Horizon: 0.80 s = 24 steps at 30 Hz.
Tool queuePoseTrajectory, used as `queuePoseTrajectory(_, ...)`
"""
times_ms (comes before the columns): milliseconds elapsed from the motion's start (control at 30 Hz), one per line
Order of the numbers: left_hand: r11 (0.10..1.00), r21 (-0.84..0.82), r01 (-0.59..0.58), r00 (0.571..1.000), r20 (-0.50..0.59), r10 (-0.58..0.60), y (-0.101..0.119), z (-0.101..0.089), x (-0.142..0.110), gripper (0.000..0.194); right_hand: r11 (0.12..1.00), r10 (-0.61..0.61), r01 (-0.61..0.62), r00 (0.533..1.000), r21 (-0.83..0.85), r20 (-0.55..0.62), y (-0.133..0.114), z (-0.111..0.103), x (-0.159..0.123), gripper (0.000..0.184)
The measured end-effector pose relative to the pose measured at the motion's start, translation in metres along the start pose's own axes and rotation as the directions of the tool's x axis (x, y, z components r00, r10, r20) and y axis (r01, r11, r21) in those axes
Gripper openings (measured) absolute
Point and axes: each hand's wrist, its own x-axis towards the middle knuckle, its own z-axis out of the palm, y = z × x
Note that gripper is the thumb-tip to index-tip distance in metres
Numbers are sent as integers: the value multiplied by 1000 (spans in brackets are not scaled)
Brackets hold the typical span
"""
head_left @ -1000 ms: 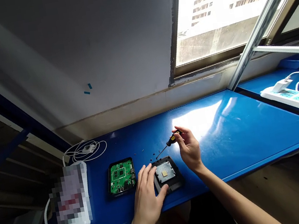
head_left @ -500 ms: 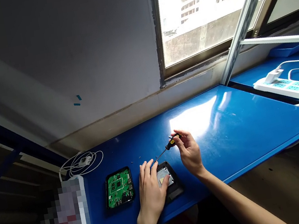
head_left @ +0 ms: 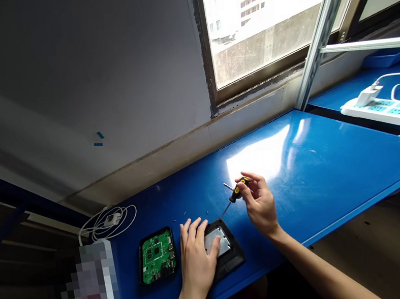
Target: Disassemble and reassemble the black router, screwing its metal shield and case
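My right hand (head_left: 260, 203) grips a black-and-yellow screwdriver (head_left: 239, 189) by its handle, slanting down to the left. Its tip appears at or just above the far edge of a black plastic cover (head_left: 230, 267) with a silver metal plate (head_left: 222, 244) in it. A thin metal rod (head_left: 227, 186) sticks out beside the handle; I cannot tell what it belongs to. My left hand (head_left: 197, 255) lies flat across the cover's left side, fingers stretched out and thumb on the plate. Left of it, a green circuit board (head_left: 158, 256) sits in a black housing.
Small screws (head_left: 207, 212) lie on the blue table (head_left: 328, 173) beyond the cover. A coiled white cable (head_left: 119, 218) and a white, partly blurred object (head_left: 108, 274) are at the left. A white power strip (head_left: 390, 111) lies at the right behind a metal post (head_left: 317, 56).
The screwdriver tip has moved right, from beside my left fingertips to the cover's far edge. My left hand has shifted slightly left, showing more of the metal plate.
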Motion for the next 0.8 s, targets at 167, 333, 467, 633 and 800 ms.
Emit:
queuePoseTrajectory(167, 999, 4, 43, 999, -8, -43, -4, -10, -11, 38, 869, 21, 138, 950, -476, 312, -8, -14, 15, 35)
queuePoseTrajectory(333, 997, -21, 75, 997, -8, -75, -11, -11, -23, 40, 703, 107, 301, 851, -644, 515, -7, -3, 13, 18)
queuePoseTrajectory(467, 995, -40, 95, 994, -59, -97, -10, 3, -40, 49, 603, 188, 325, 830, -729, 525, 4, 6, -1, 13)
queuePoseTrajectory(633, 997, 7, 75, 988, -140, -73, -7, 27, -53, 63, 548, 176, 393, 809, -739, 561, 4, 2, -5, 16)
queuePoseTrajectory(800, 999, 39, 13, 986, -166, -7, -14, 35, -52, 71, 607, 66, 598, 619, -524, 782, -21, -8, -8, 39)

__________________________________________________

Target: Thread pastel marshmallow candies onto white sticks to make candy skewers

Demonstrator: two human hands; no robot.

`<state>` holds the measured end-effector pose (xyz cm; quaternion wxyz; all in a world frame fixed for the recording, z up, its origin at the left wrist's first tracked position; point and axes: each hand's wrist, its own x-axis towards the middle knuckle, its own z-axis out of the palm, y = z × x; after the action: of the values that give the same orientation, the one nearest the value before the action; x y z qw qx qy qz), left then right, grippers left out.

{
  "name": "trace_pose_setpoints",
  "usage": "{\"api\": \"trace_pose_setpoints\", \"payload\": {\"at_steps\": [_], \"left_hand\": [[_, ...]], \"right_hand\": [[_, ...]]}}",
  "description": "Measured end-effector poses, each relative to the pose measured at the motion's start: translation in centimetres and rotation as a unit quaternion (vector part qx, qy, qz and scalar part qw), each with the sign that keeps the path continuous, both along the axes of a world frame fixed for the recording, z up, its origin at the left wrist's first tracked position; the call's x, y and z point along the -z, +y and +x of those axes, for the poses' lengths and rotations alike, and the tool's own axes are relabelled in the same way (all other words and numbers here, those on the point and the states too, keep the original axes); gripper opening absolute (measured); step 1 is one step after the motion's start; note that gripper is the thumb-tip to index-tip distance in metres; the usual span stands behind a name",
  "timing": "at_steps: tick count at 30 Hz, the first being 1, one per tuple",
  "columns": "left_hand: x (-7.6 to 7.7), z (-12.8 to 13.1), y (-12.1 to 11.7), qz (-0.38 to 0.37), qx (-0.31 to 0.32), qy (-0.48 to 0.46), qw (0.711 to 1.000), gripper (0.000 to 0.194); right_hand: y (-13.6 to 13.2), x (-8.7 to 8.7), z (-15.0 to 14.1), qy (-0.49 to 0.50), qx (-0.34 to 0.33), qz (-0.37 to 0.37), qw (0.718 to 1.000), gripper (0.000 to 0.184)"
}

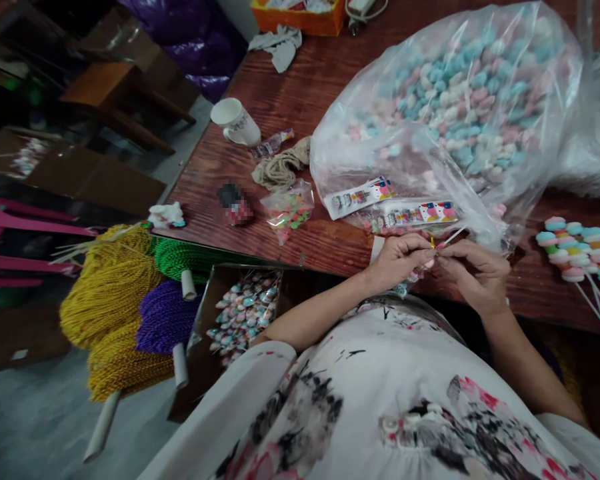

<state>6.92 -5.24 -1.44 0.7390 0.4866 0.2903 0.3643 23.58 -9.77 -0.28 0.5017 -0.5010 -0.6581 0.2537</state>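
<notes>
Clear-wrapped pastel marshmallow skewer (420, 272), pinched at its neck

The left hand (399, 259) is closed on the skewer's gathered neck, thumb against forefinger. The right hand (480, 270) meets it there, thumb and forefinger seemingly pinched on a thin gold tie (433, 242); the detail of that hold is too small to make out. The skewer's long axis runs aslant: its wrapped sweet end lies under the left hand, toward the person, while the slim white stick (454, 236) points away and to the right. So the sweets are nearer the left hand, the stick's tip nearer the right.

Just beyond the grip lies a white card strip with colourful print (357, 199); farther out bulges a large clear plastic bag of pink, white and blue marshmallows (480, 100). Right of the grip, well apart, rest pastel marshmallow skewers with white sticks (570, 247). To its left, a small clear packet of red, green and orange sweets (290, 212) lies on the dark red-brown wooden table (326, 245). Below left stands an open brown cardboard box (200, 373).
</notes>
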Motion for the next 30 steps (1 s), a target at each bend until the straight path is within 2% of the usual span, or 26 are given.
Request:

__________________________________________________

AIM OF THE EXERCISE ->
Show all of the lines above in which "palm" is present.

RESULT ->
Point and axes: each hand's wrist, its own x-axis towards the middle knuckle, its own z-axis out of the palm, y = z × x
`<state>` holds the measured end-effector pose (xyz cm; quaternion wxyz; all in a world frame fixed for the recording, z up, its origin at the left wrist's first tracked position; point and axes: each hand's wrist, its own x-axis towards the middle knuckle, its own z-axis out of the palm, y = z × x; after the action: of the values that give the same orientation, the one nearest the value before the action; x y z qw qx qy qz), left then right, grippers left out.

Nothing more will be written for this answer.